**EXERCISE DIRECTIONS**
Only one stretch of the records below should be repeated. It starts with the line containing "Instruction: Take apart" and goes on through the line containing "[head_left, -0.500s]", exactly as written.
EXERCISE DATA below:
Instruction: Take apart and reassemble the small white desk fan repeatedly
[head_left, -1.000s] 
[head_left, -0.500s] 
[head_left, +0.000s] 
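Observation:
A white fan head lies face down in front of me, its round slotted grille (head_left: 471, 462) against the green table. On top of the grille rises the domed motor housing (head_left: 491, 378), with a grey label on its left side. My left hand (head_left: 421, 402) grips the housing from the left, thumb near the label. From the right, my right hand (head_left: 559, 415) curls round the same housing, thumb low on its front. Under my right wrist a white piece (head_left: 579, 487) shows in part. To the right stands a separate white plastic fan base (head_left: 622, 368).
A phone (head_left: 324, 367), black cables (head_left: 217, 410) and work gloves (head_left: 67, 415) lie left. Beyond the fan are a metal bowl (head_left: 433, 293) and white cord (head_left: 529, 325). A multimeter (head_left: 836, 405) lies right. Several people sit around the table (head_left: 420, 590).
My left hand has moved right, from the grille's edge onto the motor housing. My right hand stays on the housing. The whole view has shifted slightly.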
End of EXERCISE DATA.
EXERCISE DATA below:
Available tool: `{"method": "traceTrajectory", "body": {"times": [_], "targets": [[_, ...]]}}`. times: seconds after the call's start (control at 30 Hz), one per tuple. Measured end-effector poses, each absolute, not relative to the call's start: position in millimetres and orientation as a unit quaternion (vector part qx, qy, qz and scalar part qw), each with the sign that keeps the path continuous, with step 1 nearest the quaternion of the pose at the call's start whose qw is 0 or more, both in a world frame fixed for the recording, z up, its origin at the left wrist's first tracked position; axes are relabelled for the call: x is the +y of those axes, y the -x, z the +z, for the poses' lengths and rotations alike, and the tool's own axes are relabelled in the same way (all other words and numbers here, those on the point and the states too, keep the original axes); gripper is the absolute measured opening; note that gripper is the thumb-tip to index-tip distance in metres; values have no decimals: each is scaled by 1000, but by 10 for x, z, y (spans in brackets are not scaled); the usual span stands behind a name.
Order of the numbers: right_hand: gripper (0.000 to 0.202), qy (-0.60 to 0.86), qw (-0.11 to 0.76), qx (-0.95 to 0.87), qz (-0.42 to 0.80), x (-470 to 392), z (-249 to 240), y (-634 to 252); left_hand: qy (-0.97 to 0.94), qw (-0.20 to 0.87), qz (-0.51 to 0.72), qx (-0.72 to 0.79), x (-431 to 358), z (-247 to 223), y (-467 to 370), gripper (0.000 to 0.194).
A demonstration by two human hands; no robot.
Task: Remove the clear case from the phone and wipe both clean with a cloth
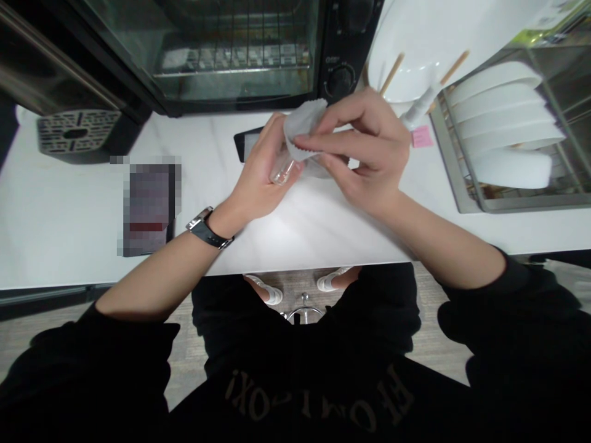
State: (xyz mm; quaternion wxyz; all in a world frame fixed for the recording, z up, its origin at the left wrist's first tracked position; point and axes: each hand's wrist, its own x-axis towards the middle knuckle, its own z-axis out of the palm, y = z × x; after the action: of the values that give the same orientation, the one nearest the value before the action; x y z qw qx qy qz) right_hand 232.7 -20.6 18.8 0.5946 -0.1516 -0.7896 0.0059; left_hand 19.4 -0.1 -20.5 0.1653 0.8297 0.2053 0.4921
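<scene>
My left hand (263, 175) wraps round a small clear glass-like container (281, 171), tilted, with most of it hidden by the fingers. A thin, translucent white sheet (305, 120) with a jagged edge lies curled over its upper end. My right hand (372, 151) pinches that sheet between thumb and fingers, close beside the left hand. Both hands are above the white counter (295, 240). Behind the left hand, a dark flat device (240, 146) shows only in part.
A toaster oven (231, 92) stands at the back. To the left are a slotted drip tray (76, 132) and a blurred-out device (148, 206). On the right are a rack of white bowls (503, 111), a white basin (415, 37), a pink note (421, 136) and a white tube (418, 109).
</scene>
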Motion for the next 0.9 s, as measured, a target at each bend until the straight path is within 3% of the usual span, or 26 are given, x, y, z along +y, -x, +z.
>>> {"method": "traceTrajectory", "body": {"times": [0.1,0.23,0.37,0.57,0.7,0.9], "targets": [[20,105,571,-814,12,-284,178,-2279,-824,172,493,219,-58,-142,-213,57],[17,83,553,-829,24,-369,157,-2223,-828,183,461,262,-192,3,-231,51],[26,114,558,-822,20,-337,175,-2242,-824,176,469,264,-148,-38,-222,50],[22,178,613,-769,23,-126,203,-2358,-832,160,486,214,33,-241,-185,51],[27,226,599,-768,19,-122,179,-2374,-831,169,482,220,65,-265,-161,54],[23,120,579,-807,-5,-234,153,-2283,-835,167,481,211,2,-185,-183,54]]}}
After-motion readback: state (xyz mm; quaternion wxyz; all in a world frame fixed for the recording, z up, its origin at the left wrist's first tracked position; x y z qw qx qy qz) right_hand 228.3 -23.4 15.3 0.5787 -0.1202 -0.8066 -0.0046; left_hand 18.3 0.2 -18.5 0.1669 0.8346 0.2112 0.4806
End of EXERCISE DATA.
**EXPECTED OUTPUT**
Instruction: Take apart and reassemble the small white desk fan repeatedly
[head_left, -1.000s] 
[head_left, -0.500s] 

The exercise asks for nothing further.